I’ve always enjoyed comedies, but until seeing this movie I never realized their importantance. Ever since the first moving picture made its way onto the big screen, different audiences have sought different things from the movie-watching experience. Yes, many people wanted to see a realistic depiction of life, in all its gloom and sorrow. But perhaps most importantly, many people have sought refuge from normal life by going to the movies. During the depression, audiences flocked to see frivolous movies, cartoons and adventure pictures. That these films held the power to cheer up a disheartened and depressed public is reason enough to consider them some of the most important films ever made.
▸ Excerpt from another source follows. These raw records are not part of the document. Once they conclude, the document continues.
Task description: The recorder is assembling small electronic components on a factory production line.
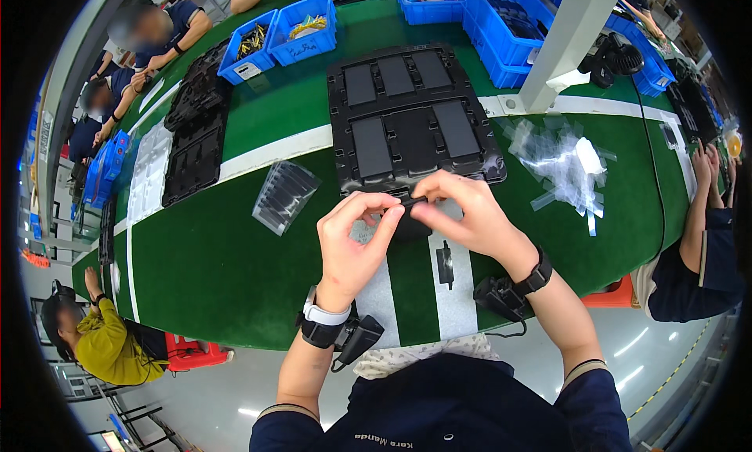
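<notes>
Between the fingertips of both hands is a small black strip-like part (415,202), too small to name. My left hand (348,240) pinches its left end with thumb and forefinger. My right hand (474,221) closes on the other end. Just below my fingers a dark piece (413,229) shows partly; its kind is unclear. Beyond the hands lies a large black plastic tray (411,103) with several flat dark grey pads in its recesses. A small black flat part (445,265) rests on a white stripe, nearer to me than my right hand.
Left of my hands lies a clear sheet with dark strips (286,195); to the right, a heap of clear film scraps (560,166). Blue bins (305,30) stand at the back, beside a grey post (565,48). More black trays (196,131) lie at left. People work around the green table (211,272).
</notes>
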Tool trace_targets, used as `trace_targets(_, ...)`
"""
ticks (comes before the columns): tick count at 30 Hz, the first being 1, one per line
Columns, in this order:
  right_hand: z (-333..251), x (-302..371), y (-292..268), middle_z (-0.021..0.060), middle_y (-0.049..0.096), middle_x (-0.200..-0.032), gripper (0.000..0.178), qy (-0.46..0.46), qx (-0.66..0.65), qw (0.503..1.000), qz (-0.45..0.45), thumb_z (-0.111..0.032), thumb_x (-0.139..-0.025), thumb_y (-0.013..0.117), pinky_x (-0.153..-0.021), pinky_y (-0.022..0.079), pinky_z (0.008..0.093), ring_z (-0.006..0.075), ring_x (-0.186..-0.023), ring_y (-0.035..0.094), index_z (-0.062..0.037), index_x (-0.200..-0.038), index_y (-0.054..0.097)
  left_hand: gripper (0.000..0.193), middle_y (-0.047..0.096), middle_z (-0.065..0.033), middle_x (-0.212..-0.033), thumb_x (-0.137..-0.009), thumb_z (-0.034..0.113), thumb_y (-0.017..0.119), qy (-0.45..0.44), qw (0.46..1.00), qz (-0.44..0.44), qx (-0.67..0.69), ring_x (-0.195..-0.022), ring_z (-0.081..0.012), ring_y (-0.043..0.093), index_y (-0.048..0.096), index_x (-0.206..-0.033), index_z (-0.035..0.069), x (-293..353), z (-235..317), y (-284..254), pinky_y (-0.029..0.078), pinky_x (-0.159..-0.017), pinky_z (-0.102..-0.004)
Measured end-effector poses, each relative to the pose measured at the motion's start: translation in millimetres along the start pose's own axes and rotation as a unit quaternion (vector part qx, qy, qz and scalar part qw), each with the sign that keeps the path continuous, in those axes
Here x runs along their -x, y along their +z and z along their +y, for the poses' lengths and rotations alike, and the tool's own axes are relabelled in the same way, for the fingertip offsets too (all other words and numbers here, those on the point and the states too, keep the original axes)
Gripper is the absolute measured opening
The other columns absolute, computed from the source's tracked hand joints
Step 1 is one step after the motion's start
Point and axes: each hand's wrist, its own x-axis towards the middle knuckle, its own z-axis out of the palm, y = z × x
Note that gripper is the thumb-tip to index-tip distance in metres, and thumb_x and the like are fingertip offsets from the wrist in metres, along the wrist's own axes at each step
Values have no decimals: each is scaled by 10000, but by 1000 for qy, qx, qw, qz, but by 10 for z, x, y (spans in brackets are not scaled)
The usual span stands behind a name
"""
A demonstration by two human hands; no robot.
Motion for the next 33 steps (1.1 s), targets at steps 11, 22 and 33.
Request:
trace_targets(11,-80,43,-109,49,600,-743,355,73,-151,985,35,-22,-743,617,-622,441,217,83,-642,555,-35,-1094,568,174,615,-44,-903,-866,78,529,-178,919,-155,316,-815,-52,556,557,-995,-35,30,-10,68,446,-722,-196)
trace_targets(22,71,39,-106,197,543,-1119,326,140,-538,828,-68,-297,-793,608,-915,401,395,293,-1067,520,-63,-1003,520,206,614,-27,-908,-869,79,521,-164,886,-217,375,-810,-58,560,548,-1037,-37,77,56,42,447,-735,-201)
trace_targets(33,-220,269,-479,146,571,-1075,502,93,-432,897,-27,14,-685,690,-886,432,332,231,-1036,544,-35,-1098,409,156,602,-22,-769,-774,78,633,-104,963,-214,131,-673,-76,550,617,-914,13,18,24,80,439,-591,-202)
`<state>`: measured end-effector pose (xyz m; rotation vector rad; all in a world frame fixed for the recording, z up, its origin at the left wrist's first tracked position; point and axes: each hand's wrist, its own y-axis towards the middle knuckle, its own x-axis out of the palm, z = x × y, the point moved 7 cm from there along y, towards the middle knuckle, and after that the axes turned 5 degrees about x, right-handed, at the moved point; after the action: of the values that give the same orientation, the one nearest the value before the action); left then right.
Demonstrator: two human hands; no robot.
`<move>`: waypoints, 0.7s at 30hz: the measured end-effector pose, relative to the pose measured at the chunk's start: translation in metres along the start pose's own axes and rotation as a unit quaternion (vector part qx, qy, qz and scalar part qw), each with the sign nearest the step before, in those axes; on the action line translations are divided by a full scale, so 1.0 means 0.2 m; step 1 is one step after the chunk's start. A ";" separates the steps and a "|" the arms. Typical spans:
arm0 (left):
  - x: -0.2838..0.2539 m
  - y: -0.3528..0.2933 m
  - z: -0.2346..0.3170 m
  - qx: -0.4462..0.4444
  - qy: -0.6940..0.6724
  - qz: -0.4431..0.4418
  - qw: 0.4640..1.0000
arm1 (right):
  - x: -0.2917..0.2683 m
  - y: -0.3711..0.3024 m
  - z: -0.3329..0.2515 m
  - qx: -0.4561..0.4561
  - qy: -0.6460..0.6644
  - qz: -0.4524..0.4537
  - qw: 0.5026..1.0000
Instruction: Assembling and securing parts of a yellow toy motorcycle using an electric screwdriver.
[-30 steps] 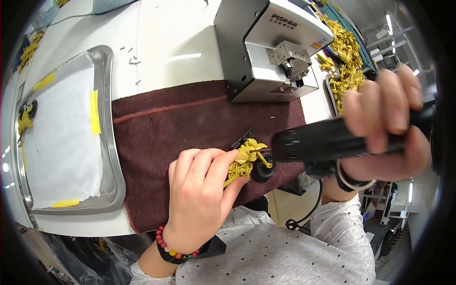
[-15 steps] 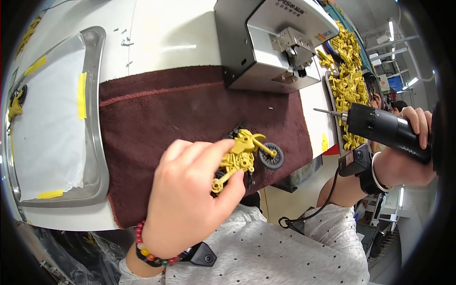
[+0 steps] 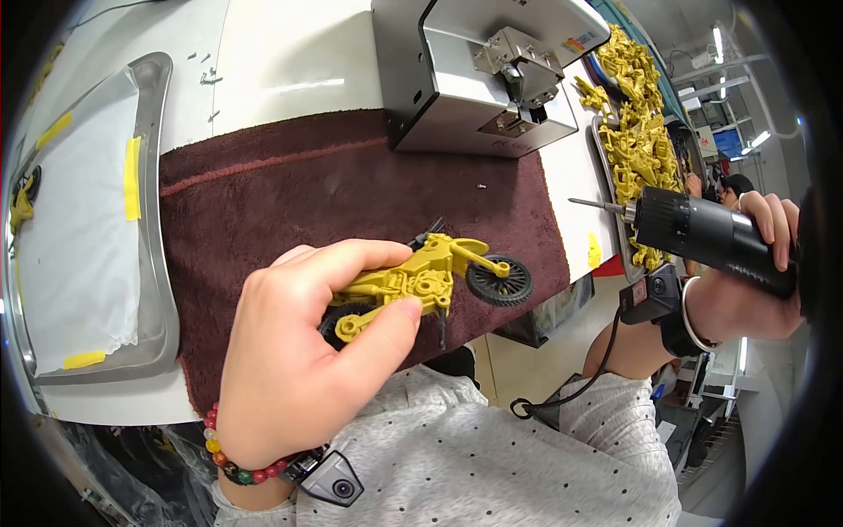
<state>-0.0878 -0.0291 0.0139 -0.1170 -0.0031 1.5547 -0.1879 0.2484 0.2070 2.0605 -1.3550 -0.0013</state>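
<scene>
My left hand (image 3: 303, 342) grips a yellow toy motorcycle (image 3: 426, 279) with black spoked wheels, thumb on the near side and fingers over the top. Its front wheel points right, and the rear wheel is partly covered by my hand. The toy is over the near part of a dark maroon cloth (image 3: 290, 198). Off to the right, my right hand (image 3: 768, 233) is wrapped round a black electric screwdriver (image 3: 702, 233), whose bit points left, apart from the toy. One small screw (image 3: 481, 186) lies on the cloth beyond the motorcycle.
A grey metal machine (image 3: 474, 83) stands behind the cloth. To its right, trays hold a heap of yellow parts (image 3: 637, 132). At left is a metal tray (image 3: 162, 290) lined with taped white paper, with another toy at its far-left edge. Several screws (image 3: 211, 77) lie on the white tabletop.
My left hand has shifted left and turned the motorcycle, so more of its side and rear wheel show. The screwdriver has barely moved. The whole view has slid slightly.
</scene>
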 end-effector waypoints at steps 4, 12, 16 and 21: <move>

For years I’ve often thought that if I had to narrow down my thousands-long list of favorite movies to only four or five, Sullivan’s Travels would always top my list. It isn’t just that it’s a great film, it is an important film. In this one motion picture, a moviegoer will learn about poverty, the brutal southern prison system in the early 20th century, the oppression of African Americans, and, of course, the importance of comedy.


Millie said...

You are truly gifted!

Not only did I love that drawing of Veronica, but your essay was fascinating. Absolutely amazing!

vivienne strauss said...

Great essay! I've been using old Leave it to Beaver reruns to escape all the upheaval of today, you're right, sometimes you do have to get away from the "reality" we are constantly bombarded with by the media.

Anonymous said...

Thanks Millie, you are too sweet.

Vivienne- Thanks! I completely agree with you... when I wrote that essay I didn't realize that the whole "depression era movie viewing habits" would suddenly become very, very relevant. By the way-- are you STILL stuck on Leave it to Beaver? How many seasons were there anyway? :)

Lauren said...

I love your art work!! Hey so you watch silent movies? I do too, but have only seen a couple of ones with clara bow and one with louise brooks! Maybe you could recommend me some? feel free to comment on my blog! tHANKS!

Terence Towles Canote said...

That is a great essay. What I have always admired most about Sullivan's Travels is that Preston Sturges pulled off a difficult feat with that movie. He made a message film that was not a message film! Sullivan's Travels is a comedy, but it also does a very good job of presenting human suffering at the time!

zoetropa said...

Oh Kate, this is one of my favorites too. It really is a wonderfully moving and hilarious film all at once. Your essay is really great as well as your drawing of Veronica.

MF said...

Sullivan's Travels is my favorite movie, I wrote an essay about it, and yours is a wonderful expression of all that is good and true in Sturges's masterpiece.